**WHAT YOU SHOULD DO**
Aim for an exact copy of the listing, without any images.

•••

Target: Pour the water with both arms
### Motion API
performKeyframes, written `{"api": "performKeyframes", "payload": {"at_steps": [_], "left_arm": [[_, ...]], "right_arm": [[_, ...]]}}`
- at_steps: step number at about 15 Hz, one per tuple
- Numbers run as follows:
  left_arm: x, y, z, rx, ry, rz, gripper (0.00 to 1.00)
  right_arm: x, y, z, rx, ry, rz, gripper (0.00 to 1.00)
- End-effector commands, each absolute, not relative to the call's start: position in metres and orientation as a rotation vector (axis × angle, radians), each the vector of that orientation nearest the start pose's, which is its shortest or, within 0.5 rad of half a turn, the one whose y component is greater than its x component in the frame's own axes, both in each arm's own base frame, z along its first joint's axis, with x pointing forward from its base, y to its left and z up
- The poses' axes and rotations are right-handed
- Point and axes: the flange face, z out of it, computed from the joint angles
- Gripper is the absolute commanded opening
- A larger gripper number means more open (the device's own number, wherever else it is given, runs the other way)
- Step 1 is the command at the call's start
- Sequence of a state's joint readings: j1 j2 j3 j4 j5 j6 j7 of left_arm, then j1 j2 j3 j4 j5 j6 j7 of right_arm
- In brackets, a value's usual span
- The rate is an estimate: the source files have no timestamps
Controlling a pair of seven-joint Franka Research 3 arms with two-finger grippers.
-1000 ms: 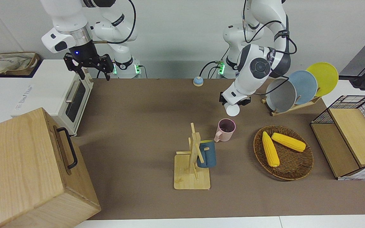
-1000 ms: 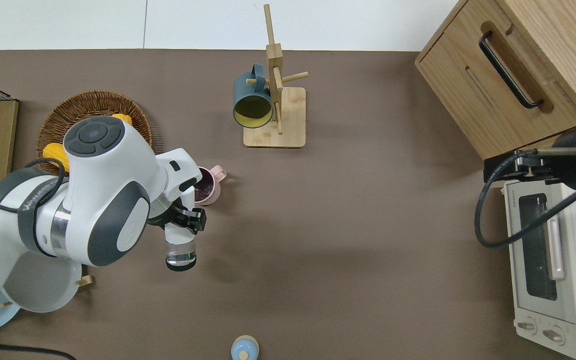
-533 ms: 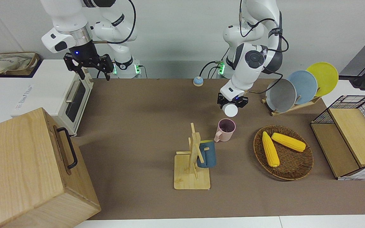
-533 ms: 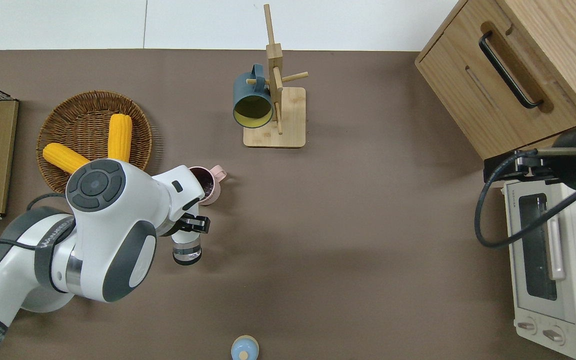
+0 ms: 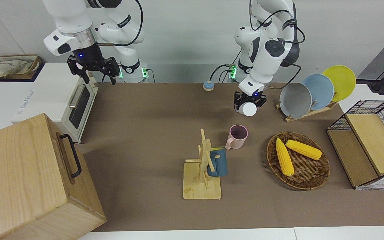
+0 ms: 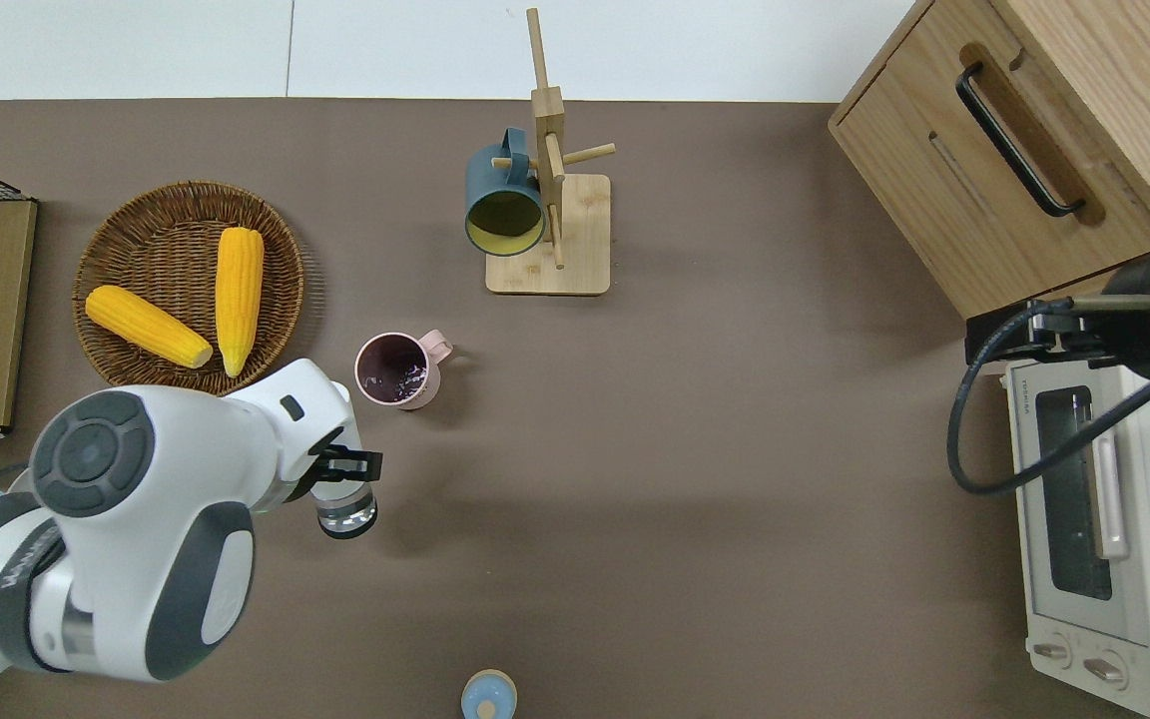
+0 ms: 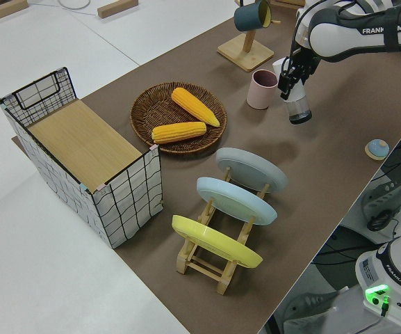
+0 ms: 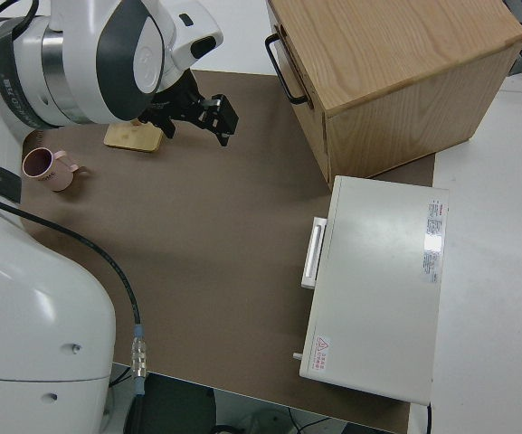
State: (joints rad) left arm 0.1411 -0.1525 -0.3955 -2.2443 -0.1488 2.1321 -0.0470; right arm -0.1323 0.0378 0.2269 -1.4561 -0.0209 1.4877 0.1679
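Clear cup (image 6: 346, 516) gripped in left pincer (image 6: 343, 477); pink mug (image 6: 395, 369) holds dark contents.

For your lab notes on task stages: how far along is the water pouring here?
Looks done: the pink mug stands upright on the brown table with dark contents inside. In hand: the left gripper holds a clear glass over bare table beside the mug, away from its mouth. Left: setting the glass down. The right arm is parked.
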Motion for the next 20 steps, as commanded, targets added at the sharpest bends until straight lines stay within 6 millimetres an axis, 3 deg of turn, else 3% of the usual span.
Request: {"api": "performKeyframes", "payload": {"at_steps": [1, 4, 10, 13, 16, 19, 20], "left_arm": [[0.489, -0.076, 0.476, -3.211, 0.065, -0.249, 0.0], [0.517, -0.033, 0.509, -3.165, -0.005, -0.366, 0.0], [0.554, 0.02, 0.569, -3.143, -0.13, -0.559, 0.0], [0.572, 0.063, 0.59, -3.112, -0.13, -0.632, 0.0], [0.589, 0.125, 0.628, -3.035, -0.134, -0.734, 0.0], [0.601, 0.182, 0.642, -2.972, -0.168, -0.779, 0.0], [0.609, 0.192, 0.646, -2.957, -0.174, -0.8, 0.0]], "right_arm": [[0.555, 0.047, 0.651, -3.137, 0.111, 0.006, 0.994], [0.555, 0.047, 0.651, -3.137, 0.111, 0.006, 0.994], [0.555, 0.047, 0.651, -3.137, 0.111, 0.006, 0.994], [0.555, 0.047, 0.652, -3.137, 0.111, 0.004, 0.994], [0.555, 0.047, 0.652, -3.137, 0.111, 0.004, 0.994], [0.555, 0.047, 0.653, -3.137, 0.112, 0.002, 0.994], [0.555, 0.047, 0.652, -3.137, 0.111, 0.004, 0.994]]}}
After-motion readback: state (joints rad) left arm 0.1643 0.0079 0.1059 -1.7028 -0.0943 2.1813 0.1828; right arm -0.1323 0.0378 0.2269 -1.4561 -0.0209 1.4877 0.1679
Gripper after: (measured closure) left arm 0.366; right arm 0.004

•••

**RESULT OF THE TASK**
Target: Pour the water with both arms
### Motion API
performKeyframes, written `{"api": "performKeyframes", "payload": {"at_steps": [_], "left_arm": [[_, ...]], "right_arm": [[_, ...]]}}`
- at_steps: step number at about 15 Hz, one per tuple
- Numbers run as follows:
  left_arm: x, y, z, rx, ry, rz, gripper (0.00 to 1.00)
  right_arm: x, y, z, rx, ry, rz, gripper (0.00 to 1.00)
- End-effector commands, each absolute, not relative to the call's start: position in metres and orientation as a rotation vector (axis × angle, radians), each the vector of that orientation nearest the start pose's, which is its shortest or, within 0.5 rad of half a turn, the one whose y component is greater than its x component in the frame's own axes, both in each arm's own base frame, z along its first joint's axis, with x pointing forward from its base, y to its left and z up
- The poses' axes and rotations are right-handed
- Point and axes: the flange face, z out of it, computed from the joint angles
- Gripper is the absolute commanded opening
- A larger gripper number means more open (the device's own number, wherever else it is given, runs the other way)
- Step 1 is the command at the call's start
- Sequence of a state's joint readings: j1 j2 j3 j4 j5 j6 j7 of left_arm, then j1 j2 j3 j4 j5 j6 j7 of right_arm
- In brackets, a value's usual span
- The rate is an estimate: the source files have no timestamps
Controlling a pair of seven-joint Franka Research 3 arms with two-finger grippers.
-1000 ms: 
-1000 ms: 
-533 ms: 
-533 ms: 
+0 ms: 
+0 ms: 
+0 ms: 
+0 ms: 
State: (joints rad) left arm 0.1411 -0.1525 -0.3955 -2.2443 -0.1488 2.1321 -0.0470; right arm -0.1323 0.0378 0.2269 -1.4561 -0.0209 1.4877 0.1679
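Clear cup (image 6: 346, 516) gripped in left pincer (image 6: 343, 477); pink mug (image 6: 395, 369) holds dark contents.

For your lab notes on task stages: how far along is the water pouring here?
Looks done: the pink mug stands upright on the brown table with dark contents inside. In hand: the left gripper holds a clear glass over bare table beside the mug, away from its mouth. Left: setting the glass down. The right arm is parked.
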Motion for the next 20 steps, as commanded, targets added at the sharpest bends until straight lines stay within 6 millimetres an axis, 3 deg of turn, else 3% of the usual span.
Request: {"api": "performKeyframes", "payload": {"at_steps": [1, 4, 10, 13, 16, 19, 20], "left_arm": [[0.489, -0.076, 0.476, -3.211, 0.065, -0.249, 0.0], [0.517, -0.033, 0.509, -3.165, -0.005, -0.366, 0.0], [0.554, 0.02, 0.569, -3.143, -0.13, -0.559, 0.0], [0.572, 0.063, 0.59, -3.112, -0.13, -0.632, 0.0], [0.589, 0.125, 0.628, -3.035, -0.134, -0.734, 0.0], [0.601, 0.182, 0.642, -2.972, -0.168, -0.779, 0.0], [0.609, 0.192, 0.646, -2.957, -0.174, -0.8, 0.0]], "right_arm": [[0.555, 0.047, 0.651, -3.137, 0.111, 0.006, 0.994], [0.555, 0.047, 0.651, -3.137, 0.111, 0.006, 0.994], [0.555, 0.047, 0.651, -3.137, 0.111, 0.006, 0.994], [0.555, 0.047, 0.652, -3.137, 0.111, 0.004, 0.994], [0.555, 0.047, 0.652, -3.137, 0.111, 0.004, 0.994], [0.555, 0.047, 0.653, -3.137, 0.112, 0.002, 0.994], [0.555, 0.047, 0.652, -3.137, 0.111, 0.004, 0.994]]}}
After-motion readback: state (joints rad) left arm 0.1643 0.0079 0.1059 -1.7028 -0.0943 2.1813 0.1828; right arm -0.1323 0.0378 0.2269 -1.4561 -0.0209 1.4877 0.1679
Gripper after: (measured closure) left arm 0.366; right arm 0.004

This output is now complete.